Archive

Business model design

Why Growth? Pitchfest Workshops at New Inc.

What’s more fun than working with a bunch of world changing tech founders who see themselves as future unicorns?

Working with artist entrepreneurs at New Inc.

In module 1 of a Pitchfest Workshop series, we covered why you might want to grow big, and have huge scale, as an exercise in imagining your impact.

We are here:  Module 1: Why Growth

Module 2: Storyline (and business model help)

Module 3: Pitch Practice, Feedback, Development

Pitchfest will help you create a growth narrative for your company. The goal of the workshop: construct your company narrative to get useful and constructive feedback from growth investors. We’re focused on the shortest story, the “short deck.” You’ll need a longer deck if you are actually pursuing investors.

You may decide to pursue a fast growth model, or you may decide to pursue more of a steady state plan for generating revenue – but at least you will have invested time to understand the potential for your business.

Prework: Make sure you have recently spoken to at least 10 potential customers before coming to the Pitchfest to present your idea.

Pitch Practice: 2 minutes each, no visual aids.

Why Growth?

Impact. Scale. Envisioning Big Outcomes. If it is clear enough and compelling enough AND BIG ENOUGH it will attract the SCALE AND IMPACT-SEEKING people and resources (VCs, angels, future partners and team members)

What does it mean to seek a 10x return?

My current revenues of _______ would have to grow to ____________ in 5 years to be considered worthy of a venture capital investment.

Trick question – why?

Angel Targeted Returns 5 to 10 times $ in 4 to 8 years

Multiple
 

 

Years to Exit

5x 6x 7x 8x 9x 10x
4 50% 57% 64 68 73% 78%
5 38% 43 48 55 55 58%
6 31% 35 38 44 66 47%
7 26% 29 32 37 37 39%
8 25% 25 28 30 32 33%

For some early angels in Facebook, returns = 62,000%

What % of startups fail? ___________

Why Not Growth?
Control. Creative Control. Ownership Stake. Lifestyle.

Smaller market size – but compelling.

Rich vs. King.

Trade-Off by Noam Wasserman at HBR.org

The Founder’s Dilemma at HBR.org.

 

Prep for Next Time:

Purpose. Know why you are driven to do this.

Motivation. Know what drives you? Are you trying to control your own destiny? Or dominate the world?
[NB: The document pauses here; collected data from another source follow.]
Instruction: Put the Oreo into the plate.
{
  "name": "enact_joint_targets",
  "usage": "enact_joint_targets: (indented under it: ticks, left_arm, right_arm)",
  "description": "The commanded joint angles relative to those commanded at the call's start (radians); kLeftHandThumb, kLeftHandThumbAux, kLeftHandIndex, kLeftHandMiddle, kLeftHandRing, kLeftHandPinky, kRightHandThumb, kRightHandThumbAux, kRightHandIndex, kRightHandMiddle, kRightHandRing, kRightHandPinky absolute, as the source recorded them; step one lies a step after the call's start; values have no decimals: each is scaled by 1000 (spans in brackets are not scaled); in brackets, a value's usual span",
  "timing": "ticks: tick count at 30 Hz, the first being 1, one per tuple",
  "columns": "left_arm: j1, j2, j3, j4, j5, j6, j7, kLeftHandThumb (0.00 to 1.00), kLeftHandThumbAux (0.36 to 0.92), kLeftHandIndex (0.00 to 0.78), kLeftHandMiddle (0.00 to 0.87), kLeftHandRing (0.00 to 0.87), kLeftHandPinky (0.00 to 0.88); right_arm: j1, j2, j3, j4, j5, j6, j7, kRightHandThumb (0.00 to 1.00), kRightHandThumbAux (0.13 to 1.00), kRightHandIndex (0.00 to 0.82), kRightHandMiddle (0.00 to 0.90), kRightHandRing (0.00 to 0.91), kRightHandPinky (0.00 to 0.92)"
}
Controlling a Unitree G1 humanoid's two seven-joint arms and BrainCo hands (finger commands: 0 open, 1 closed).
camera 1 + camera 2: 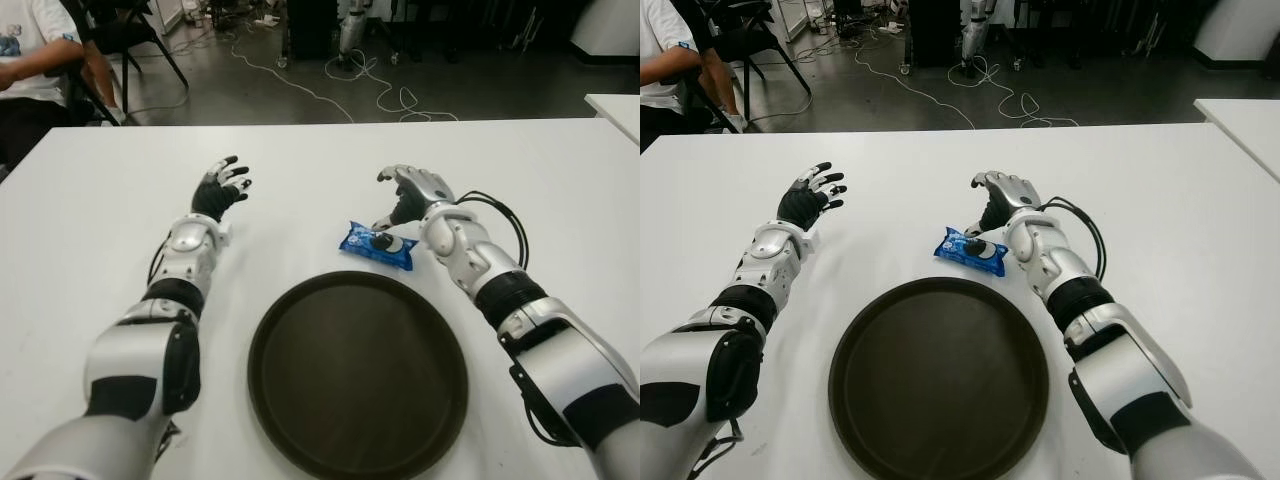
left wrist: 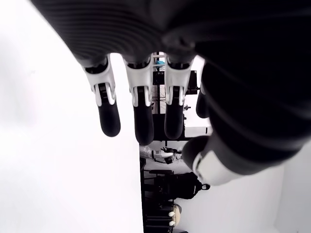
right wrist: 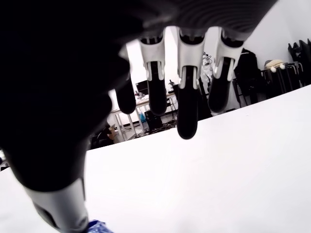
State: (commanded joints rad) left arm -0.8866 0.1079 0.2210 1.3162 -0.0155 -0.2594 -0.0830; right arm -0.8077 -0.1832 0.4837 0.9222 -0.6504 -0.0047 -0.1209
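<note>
The right hand (image 1: 408,192), fingers loosely spread and holding nothing, hovers just behind the blue crinkled Oreo packet (image 1: 378,244), which lies on the white counter (image 1: 300,160) beside the round dark plate (image 1: 290,320), ready for grasping. The left hand (image 1: 221,189) is open, well away.

Oreo pack (image 1: 378,245): glossy blue plastic-looking wrapper w/ light glare. Plate (image 1: 357,374): dark brown, smooth, semi-matt, soft sheen at rim. Table (image 1: 100,210): smooth matt white top. Left hand (image 1: 221,189) & right hand (image 1: 411,193): glossy silver-white shell, matt black fingertips and palms.
</note>
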Motion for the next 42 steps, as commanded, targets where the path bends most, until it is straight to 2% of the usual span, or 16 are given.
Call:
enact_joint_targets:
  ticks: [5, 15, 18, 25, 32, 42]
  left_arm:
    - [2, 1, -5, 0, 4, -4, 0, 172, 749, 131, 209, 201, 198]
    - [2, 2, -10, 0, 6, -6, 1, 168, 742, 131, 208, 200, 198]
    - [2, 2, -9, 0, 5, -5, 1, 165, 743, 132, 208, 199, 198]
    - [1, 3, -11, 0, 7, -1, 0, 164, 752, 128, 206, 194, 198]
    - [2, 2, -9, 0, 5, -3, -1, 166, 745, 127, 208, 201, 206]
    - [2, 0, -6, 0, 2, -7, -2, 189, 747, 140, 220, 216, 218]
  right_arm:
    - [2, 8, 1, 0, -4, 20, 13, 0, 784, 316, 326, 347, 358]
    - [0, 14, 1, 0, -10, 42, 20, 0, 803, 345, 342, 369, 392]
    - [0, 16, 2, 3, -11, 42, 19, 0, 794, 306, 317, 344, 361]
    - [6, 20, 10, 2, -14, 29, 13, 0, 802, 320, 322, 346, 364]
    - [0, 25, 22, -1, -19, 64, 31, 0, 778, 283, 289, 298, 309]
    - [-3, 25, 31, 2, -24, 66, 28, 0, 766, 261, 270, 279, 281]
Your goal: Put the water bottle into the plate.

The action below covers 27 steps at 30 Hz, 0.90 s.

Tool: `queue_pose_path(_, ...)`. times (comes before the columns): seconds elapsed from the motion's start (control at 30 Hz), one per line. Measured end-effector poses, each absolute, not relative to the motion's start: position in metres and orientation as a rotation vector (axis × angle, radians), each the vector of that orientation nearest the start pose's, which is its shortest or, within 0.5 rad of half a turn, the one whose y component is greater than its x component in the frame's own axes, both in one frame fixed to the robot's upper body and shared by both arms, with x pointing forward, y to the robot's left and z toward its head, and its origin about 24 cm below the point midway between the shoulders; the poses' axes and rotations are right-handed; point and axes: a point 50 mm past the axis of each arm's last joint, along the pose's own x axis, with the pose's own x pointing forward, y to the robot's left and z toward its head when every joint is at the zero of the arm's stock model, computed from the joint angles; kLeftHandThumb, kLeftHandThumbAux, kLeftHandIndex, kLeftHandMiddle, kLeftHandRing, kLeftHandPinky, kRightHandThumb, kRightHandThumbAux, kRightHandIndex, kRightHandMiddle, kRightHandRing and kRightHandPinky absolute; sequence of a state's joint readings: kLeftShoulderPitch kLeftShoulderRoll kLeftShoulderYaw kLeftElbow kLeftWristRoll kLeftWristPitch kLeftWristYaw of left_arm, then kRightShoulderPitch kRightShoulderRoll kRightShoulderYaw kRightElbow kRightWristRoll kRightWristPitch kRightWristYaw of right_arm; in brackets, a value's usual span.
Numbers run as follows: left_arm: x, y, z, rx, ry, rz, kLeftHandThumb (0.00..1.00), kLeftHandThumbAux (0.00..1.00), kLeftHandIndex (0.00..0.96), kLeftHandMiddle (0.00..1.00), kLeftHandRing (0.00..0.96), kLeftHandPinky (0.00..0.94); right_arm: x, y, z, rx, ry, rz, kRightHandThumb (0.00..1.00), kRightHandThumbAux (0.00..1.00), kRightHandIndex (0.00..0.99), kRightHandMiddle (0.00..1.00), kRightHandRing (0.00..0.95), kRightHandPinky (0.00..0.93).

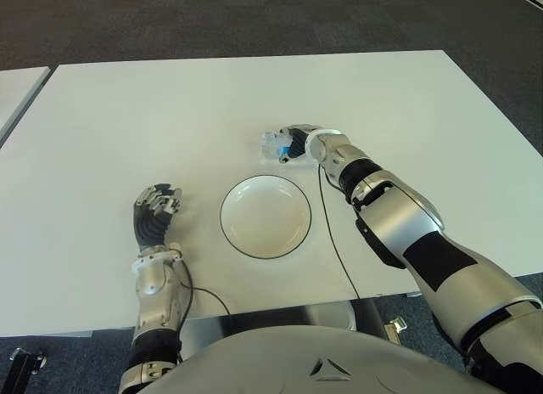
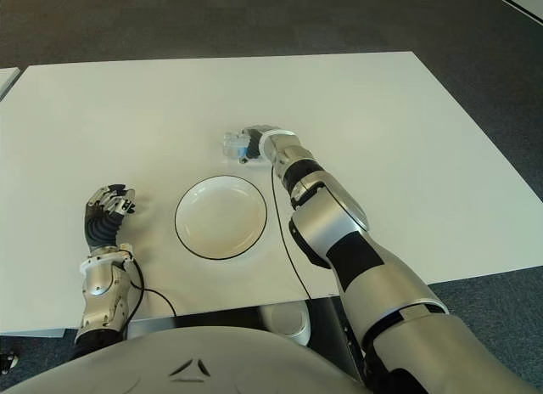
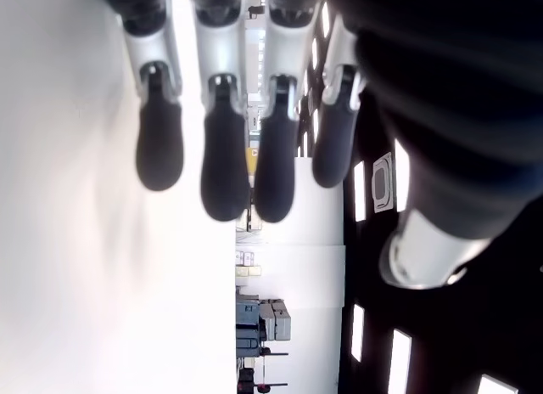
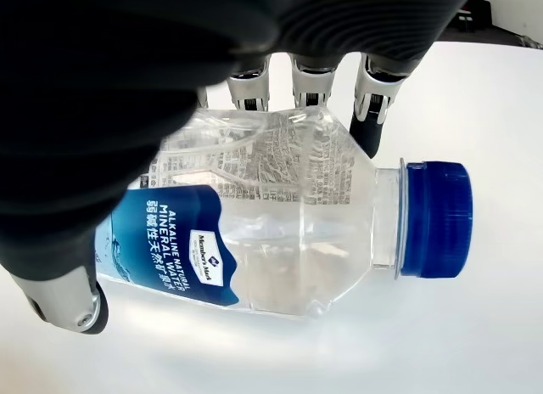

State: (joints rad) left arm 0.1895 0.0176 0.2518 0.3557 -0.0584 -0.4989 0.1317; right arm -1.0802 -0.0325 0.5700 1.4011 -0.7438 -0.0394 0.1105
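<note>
Right hand (image 1: 295, 144) wraps the bottle (image 4: 280, 233) lying on its side on the table (image 1: 170, 114) just beyond the plate (image 1: 265, 216), grasped for transfer; left hand (image 1: 156, 211) idle left of plate, fingers relaxed, empty.

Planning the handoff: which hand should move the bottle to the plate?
The right hand: its fingers already wrap the bottle just beyond the plate. The left hand is empty, across the plate.

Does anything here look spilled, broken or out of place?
Nothing spilled or broken. The water bottle lies on its side on the table, cap on, the right hand closed around it beyond the empty plate. The left hand shows left of the plate.
</note>
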Motion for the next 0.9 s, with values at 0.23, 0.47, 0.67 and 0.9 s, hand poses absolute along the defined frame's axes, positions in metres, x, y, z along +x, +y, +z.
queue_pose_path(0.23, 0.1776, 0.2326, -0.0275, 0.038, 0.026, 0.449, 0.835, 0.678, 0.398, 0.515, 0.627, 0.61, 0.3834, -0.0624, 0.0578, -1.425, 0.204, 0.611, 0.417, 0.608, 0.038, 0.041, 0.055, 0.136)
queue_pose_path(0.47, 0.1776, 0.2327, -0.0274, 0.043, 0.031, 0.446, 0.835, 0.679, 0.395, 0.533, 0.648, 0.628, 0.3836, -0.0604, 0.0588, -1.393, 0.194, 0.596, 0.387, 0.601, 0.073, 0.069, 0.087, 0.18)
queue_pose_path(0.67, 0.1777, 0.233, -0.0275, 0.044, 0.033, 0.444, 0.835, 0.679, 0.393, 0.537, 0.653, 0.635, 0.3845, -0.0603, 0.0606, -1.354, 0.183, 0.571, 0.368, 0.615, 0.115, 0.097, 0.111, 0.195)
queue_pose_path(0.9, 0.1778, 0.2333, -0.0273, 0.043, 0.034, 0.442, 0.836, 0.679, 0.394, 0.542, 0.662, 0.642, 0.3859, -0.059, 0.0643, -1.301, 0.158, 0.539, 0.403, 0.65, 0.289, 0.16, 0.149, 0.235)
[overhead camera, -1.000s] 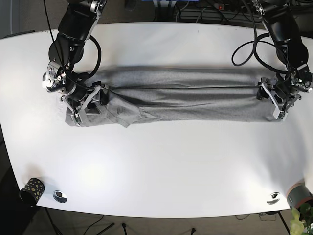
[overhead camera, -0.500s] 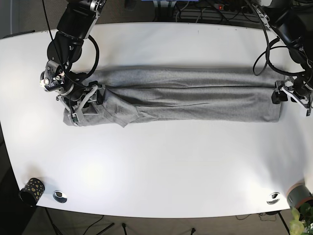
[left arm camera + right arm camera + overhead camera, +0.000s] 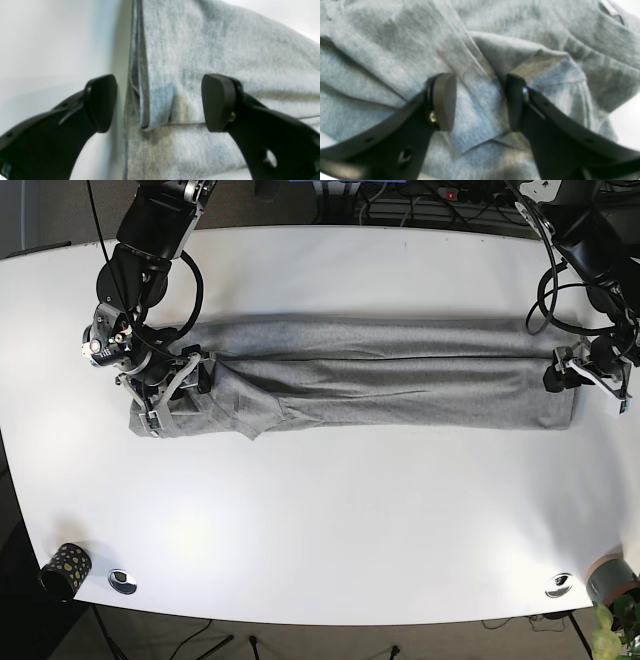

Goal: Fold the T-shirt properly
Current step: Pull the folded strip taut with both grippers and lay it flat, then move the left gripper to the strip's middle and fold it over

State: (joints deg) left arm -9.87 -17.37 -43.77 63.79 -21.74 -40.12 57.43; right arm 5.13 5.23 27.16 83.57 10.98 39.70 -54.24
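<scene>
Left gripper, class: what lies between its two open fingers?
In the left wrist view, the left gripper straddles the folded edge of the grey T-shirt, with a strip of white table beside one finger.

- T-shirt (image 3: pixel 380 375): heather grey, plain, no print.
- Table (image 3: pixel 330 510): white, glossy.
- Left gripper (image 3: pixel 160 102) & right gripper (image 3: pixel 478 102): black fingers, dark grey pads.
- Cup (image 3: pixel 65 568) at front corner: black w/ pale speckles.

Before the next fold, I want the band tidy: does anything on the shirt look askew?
Yes. Near the right gripper, the T-shirt has a loose flap poking past its lower edge, breaking the otherwise straight band. The end by the left gripper lies squarer.
</scene>
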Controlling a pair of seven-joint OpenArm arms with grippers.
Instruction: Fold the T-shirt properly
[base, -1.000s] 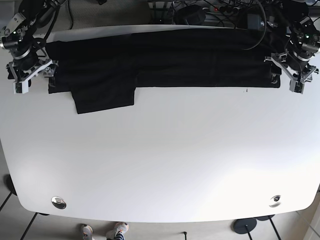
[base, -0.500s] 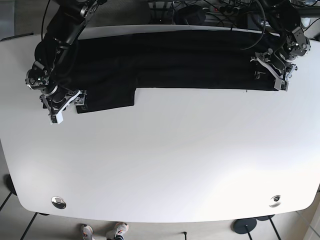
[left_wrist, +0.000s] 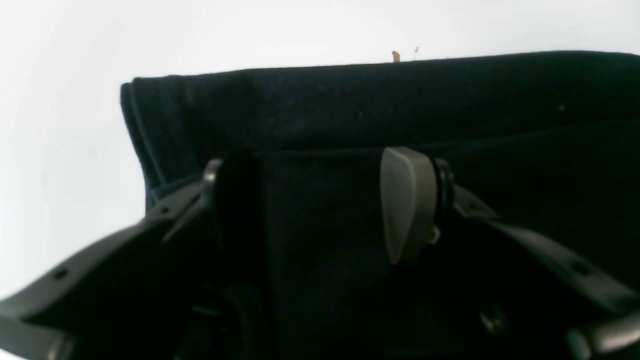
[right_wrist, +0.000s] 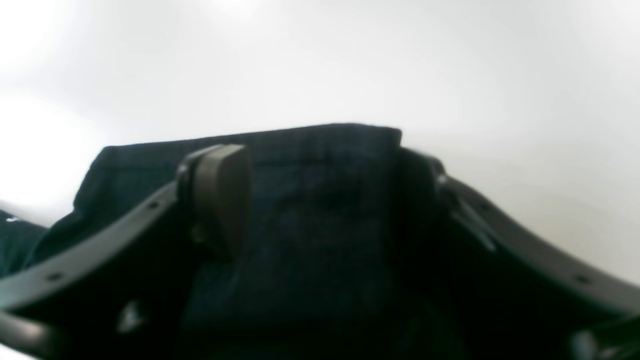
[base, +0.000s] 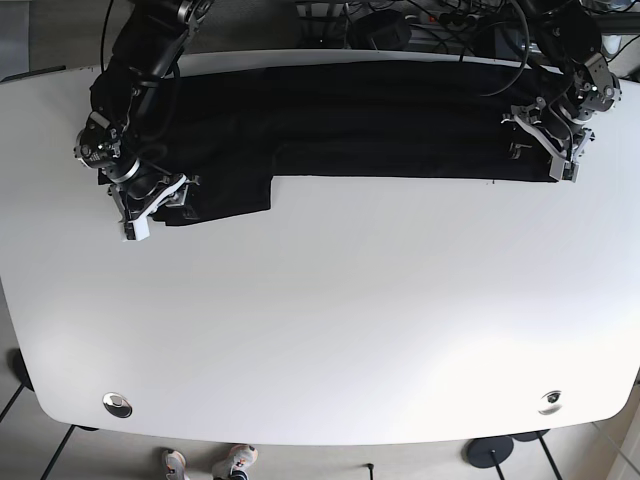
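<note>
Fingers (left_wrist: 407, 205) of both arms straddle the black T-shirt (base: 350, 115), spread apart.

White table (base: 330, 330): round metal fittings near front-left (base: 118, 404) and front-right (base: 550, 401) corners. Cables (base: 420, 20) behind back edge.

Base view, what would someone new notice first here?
A long black T-shirt stretches across the far edge of the white table, one sleeve hanging toward the front on the view's left. The right tool straddles that sleeve's corner with its jaws apart, and the left tool sits open over the opposite end.
</note>
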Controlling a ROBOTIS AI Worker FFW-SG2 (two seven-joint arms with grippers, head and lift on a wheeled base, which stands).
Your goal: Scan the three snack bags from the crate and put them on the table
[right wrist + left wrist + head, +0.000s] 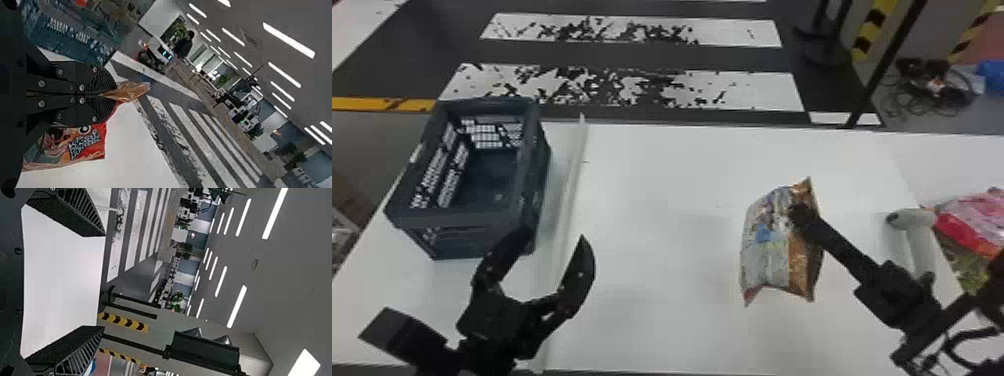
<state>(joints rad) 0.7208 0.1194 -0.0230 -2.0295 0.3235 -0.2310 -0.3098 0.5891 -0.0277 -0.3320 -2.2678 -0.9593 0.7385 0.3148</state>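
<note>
Slanting inward, your right gripper (801,215) pinches a snack bag (766,250), apparently above the table (657,250); your left gripper (554,237) points forward, spread wide, near the crate (457,220).

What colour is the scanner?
The scanner is pale grey, with a dark patch on its nose. The head view shows it best.

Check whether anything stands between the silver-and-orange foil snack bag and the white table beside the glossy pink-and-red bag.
Yes: the pale plastic handheld scanner stands between the snack bag and the pink-and-red bag, towards the table's right side.
</note>
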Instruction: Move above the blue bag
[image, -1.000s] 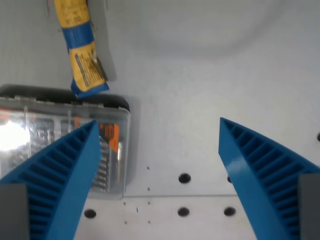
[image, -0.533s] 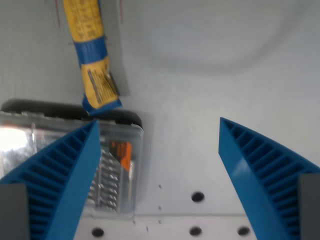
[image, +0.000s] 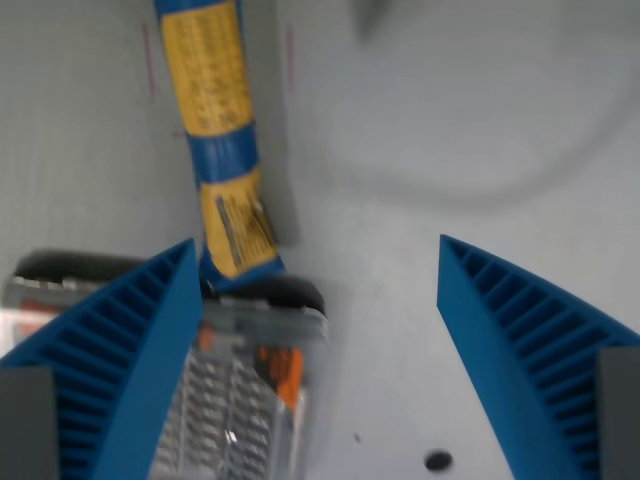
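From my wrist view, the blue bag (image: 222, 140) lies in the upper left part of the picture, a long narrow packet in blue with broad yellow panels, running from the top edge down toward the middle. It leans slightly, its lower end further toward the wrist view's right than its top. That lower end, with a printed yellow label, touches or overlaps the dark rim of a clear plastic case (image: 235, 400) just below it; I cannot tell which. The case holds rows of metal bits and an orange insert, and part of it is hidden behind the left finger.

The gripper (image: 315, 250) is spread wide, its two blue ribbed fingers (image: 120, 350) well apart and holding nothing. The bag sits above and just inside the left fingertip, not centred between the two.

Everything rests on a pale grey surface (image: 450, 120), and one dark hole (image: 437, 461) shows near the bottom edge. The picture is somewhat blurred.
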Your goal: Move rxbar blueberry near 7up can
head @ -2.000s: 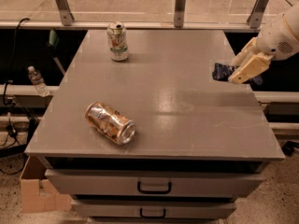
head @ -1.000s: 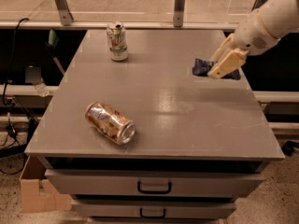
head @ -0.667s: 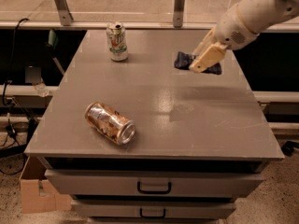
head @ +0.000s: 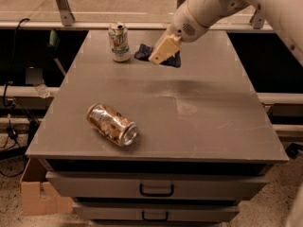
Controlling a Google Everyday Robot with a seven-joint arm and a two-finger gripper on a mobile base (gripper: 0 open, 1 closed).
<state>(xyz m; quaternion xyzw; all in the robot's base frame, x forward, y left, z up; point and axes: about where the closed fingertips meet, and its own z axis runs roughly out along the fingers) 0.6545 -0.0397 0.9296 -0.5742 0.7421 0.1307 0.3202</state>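
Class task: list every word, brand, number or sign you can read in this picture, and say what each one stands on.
No text can be quoted; all of it is too blurred to read.
7up can: red-green logo, unreadable.
rxbar blueberry, held in the gripper beside that can: lettering unreadable.
silver can, lying on its side: markings unreadable.

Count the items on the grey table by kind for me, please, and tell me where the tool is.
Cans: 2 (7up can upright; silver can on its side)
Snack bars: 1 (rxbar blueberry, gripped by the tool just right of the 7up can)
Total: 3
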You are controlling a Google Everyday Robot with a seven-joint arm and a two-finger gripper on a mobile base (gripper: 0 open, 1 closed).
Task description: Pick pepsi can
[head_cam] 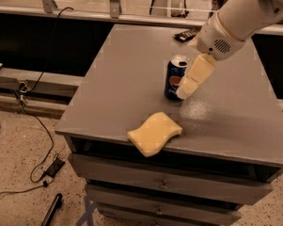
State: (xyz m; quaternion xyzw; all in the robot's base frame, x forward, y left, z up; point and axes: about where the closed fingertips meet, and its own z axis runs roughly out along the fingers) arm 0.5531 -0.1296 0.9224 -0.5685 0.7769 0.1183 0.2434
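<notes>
The pepsi can (175, 78) stands upright near the middle of the grey table (127, 84), dark blue with a round logo and a silver top. My gripper (190, 83) hangs from the white arm that reaches in from the upper right. Its cream-coloured fingers (196, 74) are right beside the can on its right side, and the near finger overlaps the can's right edge. I cannot tell if the can sits between the fingers.
A yellow wavy sponge (154, 133) lies at the table's front edge, in front of the can. A dark flat snack wrapper (185, 34) lies at the back of the table. Drawers sit under the tabletop. Cables lie on the floor at left.
</notes>
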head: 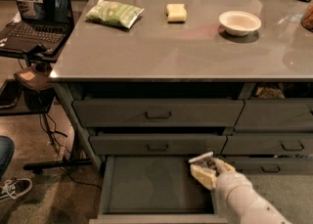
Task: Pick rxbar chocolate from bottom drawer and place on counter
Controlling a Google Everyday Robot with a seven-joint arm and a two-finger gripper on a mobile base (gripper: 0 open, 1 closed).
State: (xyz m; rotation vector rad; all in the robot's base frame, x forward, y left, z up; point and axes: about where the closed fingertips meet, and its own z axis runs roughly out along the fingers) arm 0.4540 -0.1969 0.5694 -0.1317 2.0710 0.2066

Create a dent in the universe?

Further orientation:

Spend time going over VC classic recommendations for how to build a pitch deck:

Sequoia Cooley Co Polaris New York Angels Criteria

For lots of examples PitchEnvy The exact Pitch Strategy I’ve used to Raise $125 MM since 2011.

1. Choose a story line arc.
Module 2 is storyline for the pitch – covering the personal motivation/inspiration to start the company, the current market need, the vision for growth, the potential financial outcome.
If you haven’t seen Kurt Vonnegut’s failed master’s thesis – he outlines the different storylines perfectly. For a startup pitch – the Creation/Cinderella arc works well, but also consider the “Man in Hole” storyline – more room to be compelling if you had a story of struggle. No Kafka!
Vonnegut on Open Culture.
2. Assemble any unknown data for your pitch.
Here are examples of VC recommendations for pitches – you don’t have to follow these but they are showing you what investors tend to look for. Not all investors are the same – and in a first meeting you are better off intriguing them than you are having every question answered.
What you’ll need in your story –
_You, your origin/background story, your motivation. (Spear in the chest moment).
_The huge, pressing problem that people are suffering from today.
_The size of that first market – your customer segment / target / nice.
_How big the market could be eventually.
_Your extraordinary solution.
_Your secret sauce.
(And have as backup competitive difference, financial projections, and business model hypotheses for how this idea will make an investor a 10x+ return in 5 years).
3. Create your storyline for a verbal 1-2 minute pitch.
We’re practicing for demo day – but this is the pitch you would make before you start showing the demo, or along side the demo. But I recommend developing a pitch that would work with just your words, so that you’ll be able to make a compelling intro to your business anywhere, in any circumstance.